### The problem
Write out each entry, exactly the way it appears.

### Data provided
━━━━━━━━━━━━━━━━
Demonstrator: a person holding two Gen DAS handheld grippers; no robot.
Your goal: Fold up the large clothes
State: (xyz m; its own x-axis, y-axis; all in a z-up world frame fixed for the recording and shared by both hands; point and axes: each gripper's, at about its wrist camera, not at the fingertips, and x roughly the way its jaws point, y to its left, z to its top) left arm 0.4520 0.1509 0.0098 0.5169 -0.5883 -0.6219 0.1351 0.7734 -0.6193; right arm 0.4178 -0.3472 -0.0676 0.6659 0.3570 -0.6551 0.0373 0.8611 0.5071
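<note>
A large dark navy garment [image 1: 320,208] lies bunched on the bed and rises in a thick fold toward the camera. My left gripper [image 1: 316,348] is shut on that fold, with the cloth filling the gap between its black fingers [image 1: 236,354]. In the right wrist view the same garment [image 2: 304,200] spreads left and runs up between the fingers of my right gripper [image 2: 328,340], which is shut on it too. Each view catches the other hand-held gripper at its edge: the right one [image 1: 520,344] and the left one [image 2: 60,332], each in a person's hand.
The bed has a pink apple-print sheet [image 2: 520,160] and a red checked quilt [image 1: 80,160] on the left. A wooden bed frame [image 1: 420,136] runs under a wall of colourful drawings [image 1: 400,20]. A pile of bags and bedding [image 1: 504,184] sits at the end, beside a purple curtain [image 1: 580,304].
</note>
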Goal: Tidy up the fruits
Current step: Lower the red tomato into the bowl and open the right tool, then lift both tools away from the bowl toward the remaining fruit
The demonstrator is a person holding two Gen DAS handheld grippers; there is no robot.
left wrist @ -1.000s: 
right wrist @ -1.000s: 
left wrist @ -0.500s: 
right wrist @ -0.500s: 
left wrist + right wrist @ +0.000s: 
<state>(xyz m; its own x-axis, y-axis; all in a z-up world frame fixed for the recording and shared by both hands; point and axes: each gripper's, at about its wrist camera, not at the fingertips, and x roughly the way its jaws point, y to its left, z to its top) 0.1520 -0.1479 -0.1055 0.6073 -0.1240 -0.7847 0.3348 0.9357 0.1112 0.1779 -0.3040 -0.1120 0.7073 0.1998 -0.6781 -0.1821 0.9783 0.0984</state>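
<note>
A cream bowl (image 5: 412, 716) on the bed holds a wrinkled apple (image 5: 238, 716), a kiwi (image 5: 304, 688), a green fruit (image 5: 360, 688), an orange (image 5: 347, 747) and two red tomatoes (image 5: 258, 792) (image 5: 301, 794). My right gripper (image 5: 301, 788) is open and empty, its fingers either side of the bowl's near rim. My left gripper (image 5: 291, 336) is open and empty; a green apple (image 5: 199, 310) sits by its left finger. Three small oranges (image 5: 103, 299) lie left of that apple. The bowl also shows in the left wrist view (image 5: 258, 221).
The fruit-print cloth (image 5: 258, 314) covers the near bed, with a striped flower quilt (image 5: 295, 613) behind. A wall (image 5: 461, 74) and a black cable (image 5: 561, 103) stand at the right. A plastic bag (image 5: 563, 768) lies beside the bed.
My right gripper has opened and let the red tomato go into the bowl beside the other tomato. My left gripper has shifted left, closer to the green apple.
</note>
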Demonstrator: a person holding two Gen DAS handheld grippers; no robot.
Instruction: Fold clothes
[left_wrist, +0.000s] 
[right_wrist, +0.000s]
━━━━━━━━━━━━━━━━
### Result of this task
Demonstrator: a person holding two Gen DAS handheld grippers; no robot.
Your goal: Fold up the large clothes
State: (xyz m; its own x-axis, y-axis; all in a z-up world frame fixed for the recording and shared by both hands; point and axes: each gripper's, at about its wrist camera, not at the fingertips, and x roughly the way its jaws point, y to its left, z to its top) left arm 0.4520 0.1509 0.0098 0.5169 -0.5883 -0.6219 0.1351 0.7734 -0.6193; right arm 0.4178 -0.3472 -0.0676 0.6659 0.3570 -0.6551 0.0373 0.8611 0.5071
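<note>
A large dark navy garment [image 1: 320,208] lies bunched on the bed and rises in a thick fold toward the camera. My left gripper [image 1: 316,348] is shut on that fold, with the cloth filling the gap between its black fingers [image 1: 236,354]. In the right wrist view the same garment [image 2: 304,200] spreads left and runs up between the fingers of my right gripper [image 2: 328,340], which is shut on it too. Each view catches the other hand-held gripper at its edge: the right one [image 1: 520,344] and the left one [image 2: 60,332], each in a person's hand.
The bed has a pink apple-print sheet [image 2: 520,160] and a red checked quilt [image 1: 80,160] on the left. A wooden bed frame [image 1: 420,136] runs under a wall of colourful drawings [image 1: 400,20]. A pile of bags and bedding [image 1: 504,184] sits at the end, beside a purple curtain [image 1: 580,304].
</note>
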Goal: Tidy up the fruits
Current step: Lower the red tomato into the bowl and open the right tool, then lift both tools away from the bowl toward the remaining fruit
The demonstrator is a person holding two Gen DAS handheld grippers; there is no robot.
left wrist @ -1.000s: 
right wrist @ -1.000s: 
left wrist @ -0.500s: 
right wrist @ -0.500s: 
left wrist + right wrist @ +0.000s: 
<state>(xyz m; its own x-axis, y-axis; all in a z-up world frame fixed for the recording and shared by both hands; point and axes: each gripper's, at about its wrist camera, not at the fingertips, and x roughly the way its jaws point, y to its left, z to its top) 0.1520 -0.1479 -0.1055 0.6073 -0.1240 -0.7847 0.3348 0.9357 0.1112 0.1779 -0.3040 -0.1120 0.7073 0.1998 -0.6781 -0.1821 0.9783 0.0984</state>
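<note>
A cream bowl (image 5: 412, 716) on the bed holds a wrinkled apple (image 5: 238, 716), a kiwi (image 5: 304, 688), a green fruit (image 5: 360, 688), an orange (image 5: 347, 747) and two red tomatoes (image 5: 258, 792) (image 5: 301, 794). My right gripper (image 5: 301, 788) is open and empty, its fingers either side of the bowl's near rim. My left gripper (image 5: 291, 336) is open and empty; a green apple (image 5: 199, 310) sits by its left finger. Three small oranges (image 5: 103, 299) lie left of that apple. The bowl also shows in the left wrist view (image 5: 258, 221).
The fruit-print cloth (image 5: 258, 314) covers the near bed, with a striped flower quilt (image 5: 295, 613) behind. A wall (image 5: 461, 74) and a black cable (image 5: 561, 103) stand at the right. A plastic bag (image 5: 563, 768) lies beside the bed.
My right gripper has opened and let the red tomato go into the bowl beside the other tomato. My left gripper has shifted left, closer to the green apple.
</note>
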Demonstrator: a person holding two Gen DAS handheld grippers; no robot.
Instruction: Fold clothes
[left_wrist, +0.000s] 
[right_wrist, +0.000s]

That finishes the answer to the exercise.